== TASK DETAILS ==
Work through the data below line by line and say how many lines hold "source"; give only the number.

Excerpts from a dataset
[Start of section]

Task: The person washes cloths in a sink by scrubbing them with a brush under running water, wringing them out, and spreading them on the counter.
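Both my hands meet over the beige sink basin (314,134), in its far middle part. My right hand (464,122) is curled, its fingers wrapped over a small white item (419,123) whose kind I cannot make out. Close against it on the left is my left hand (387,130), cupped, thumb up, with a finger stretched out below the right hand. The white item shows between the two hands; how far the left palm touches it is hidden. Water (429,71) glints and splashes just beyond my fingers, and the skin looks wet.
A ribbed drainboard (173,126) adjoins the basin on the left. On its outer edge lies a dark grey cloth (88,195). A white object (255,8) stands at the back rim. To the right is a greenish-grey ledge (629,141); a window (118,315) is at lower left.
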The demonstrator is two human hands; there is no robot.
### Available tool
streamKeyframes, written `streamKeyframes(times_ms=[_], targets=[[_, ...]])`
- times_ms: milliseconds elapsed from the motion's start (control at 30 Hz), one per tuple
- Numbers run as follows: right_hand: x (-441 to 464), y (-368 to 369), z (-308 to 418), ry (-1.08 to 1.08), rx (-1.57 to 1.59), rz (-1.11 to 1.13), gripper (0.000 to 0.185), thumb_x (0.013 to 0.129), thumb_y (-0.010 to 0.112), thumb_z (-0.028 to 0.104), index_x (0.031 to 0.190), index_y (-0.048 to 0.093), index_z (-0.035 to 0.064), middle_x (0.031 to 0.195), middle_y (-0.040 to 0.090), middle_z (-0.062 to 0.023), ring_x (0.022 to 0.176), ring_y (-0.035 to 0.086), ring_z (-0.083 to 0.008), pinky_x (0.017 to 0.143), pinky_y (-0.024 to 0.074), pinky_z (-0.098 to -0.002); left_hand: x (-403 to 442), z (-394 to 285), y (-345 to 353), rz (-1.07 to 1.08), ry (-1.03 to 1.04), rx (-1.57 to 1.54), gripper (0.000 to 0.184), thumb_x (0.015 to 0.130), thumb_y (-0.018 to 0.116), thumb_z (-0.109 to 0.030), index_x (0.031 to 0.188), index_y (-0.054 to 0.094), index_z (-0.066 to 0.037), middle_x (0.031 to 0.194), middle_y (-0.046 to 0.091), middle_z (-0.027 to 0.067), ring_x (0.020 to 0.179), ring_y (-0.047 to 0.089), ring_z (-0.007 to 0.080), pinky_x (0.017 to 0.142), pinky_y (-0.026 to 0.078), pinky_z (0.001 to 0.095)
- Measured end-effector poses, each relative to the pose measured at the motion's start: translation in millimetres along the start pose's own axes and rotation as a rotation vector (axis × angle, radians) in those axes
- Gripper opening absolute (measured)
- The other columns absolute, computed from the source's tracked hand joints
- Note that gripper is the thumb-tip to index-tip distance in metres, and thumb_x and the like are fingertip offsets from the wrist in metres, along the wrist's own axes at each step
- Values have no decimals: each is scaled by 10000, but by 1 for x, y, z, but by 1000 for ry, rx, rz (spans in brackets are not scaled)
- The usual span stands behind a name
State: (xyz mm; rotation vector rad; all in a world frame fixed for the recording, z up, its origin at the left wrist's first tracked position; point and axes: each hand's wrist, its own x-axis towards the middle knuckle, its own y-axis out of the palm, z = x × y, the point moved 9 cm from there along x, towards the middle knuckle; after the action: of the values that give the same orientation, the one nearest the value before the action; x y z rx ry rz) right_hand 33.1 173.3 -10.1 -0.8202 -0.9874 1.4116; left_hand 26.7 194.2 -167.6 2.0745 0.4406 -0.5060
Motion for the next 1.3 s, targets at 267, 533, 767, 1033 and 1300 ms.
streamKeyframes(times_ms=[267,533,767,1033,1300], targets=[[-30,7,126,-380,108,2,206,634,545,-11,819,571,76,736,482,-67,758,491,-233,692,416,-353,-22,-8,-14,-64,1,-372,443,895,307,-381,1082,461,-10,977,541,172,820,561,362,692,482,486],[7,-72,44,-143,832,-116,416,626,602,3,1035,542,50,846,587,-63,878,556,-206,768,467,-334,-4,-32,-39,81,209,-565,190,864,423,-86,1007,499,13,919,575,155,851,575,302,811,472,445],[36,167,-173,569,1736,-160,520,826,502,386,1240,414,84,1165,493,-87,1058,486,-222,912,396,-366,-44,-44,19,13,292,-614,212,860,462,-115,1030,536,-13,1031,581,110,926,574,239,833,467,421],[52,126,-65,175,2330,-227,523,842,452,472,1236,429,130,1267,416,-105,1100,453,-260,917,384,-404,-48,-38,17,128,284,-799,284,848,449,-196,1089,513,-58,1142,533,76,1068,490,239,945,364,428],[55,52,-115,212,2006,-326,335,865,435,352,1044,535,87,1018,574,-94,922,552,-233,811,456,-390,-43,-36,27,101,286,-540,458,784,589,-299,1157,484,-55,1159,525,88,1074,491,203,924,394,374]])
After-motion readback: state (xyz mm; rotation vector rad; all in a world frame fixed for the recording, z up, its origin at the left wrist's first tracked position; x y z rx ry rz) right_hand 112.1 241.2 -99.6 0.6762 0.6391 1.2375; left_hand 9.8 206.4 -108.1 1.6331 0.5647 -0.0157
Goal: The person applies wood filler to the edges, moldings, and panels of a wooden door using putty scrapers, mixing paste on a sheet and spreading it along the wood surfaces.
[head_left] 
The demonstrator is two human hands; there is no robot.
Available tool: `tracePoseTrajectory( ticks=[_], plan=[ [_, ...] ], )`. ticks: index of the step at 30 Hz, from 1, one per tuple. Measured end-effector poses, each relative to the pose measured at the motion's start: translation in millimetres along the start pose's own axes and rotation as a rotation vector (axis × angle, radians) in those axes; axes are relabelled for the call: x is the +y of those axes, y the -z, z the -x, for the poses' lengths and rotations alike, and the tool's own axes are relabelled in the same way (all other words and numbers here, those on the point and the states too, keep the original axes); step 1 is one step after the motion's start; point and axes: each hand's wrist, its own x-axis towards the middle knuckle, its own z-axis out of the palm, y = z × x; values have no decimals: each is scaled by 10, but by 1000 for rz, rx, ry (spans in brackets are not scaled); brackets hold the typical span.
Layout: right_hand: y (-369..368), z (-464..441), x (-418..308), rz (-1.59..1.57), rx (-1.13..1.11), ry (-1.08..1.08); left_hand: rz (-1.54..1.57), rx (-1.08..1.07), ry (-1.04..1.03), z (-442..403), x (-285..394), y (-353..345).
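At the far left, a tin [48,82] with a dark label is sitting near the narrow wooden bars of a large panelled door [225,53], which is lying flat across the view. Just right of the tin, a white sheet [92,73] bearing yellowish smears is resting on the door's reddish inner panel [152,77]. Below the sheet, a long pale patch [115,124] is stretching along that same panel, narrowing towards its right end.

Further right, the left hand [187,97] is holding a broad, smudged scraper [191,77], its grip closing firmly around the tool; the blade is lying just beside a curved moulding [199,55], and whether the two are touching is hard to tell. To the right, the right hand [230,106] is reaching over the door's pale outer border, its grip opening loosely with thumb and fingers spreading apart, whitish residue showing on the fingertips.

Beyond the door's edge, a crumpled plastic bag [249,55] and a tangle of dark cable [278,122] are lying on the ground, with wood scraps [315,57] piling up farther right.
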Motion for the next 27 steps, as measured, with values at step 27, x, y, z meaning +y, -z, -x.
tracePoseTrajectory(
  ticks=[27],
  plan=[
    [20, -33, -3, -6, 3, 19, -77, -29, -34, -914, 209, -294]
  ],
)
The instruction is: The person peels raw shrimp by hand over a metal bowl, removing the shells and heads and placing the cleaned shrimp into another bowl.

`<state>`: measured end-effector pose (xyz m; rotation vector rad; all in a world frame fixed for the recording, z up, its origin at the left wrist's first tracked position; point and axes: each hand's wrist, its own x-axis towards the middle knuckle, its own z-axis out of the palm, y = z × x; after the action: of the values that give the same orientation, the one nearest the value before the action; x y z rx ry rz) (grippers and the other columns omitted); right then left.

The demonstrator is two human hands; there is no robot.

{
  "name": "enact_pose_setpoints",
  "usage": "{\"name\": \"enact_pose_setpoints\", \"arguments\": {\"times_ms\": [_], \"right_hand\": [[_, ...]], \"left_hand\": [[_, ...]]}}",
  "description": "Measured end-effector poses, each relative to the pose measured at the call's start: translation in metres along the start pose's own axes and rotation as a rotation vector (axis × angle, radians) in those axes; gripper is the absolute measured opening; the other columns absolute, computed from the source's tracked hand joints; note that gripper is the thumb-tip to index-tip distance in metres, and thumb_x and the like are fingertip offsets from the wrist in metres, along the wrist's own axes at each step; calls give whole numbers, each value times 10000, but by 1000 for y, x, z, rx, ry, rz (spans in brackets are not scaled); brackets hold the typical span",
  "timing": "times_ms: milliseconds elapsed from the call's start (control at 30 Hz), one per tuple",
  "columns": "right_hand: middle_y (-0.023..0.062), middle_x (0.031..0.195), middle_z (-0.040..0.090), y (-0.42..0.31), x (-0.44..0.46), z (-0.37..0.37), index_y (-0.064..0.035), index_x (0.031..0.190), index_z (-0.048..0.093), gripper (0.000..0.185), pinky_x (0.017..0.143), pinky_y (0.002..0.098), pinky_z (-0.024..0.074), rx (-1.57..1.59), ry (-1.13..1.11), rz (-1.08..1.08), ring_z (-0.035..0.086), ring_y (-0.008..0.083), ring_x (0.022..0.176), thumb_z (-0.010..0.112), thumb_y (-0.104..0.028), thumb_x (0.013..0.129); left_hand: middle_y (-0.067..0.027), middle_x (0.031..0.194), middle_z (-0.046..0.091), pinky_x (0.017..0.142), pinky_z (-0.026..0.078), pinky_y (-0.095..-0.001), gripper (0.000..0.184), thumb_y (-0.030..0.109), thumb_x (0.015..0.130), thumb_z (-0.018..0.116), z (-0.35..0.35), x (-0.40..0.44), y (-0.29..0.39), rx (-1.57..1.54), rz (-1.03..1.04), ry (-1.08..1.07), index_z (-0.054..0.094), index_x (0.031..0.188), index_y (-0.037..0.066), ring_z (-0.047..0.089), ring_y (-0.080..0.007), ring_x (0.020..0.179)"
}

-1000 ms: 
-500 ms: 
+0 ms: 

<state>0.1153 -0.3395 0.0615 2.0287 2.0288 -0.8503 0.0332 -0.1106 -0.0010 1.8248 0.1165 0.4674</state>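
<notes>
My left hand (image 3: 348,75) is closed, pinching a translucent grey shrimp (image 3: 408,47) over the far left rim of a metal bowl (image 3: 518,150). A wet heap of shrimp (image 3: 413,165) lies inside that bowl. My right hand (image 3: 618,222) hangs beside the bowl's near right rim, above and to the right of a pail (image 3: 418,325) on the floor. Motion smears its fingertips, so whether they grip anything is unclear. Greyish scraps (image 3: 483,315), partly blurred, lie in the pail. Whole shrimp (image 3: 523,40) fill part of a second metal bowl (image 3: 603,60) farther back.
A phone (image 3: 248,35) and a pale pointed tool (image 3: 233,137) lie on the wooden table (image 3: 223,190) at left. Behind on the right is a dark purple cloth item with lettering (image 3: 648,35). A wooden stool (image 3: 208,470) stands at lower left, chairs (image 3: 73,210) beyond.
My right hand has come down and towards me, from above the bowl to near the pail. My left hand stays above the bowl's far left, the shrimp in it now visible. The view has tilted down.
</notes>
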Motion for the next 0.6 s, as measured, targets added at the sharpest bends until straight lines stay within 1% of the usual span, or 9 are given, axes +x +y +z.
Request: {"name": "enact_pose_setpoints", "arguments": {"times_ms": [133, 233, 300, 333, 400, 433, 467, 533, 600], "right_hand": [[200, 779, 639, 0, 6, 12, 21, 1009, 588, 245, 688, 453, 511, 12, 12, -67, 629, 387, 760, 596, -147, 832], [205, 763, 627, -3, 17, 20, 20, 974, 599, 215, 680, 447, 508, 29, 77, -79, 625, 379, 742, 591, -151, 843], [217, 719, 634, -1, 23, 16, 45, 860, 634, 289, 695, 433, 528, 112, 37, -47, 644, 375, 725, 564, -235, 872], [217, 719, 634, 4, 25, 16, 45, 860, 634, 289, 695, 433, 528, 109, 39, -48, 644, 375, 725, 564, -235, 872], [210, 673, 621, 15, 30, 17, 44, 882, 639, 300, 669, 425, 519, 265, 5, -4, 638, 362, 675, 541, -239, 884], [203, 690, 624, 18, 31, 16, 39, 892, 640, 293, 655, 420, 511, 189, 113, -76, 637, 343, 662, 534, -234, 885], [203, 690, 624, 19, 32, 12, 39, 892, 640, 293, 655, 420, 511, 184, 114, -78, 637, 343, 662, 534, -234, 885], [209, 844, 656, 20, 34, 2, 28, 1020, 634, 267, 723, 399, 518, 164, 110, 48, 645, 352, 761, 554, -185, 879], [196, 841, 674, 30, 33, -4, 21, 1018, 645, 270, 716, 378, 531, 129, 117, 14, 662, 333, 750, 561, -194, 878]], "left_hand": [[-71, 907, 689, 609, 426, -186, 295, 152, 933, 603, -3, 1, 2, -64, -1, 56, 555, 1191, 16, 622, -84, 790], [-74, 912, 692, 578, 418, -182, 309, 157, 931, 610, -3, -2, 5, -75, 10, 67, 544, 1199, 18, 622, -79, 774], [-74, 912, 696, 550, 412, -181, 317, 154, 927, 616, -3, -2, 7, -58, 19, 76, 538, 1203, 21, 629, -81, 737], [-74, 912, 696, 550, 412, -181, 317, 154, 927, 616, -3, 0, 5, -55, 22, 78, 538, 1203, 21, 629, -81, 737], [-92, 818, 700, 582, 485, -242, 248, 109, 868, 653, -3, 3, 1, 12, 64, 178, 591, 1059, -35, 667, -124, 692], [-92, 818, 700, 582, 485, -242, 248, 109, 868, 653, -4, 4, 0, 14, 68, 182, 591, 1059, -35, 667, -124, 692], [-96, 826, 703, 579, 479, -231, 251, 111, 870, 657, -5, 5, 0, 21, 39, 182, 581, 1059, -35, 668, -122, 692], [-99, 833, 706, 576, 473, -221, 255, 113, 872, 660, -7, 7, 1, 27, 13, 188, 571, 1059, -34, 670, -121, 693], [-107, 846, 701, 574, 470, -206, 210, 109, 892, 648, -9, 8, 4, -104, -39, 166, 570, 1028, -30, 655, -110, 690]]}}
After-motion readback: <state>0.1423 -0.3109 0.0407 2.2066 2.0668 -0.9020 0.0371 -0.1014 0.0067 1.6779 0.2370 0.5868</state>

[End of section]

== OUTPUT ==
2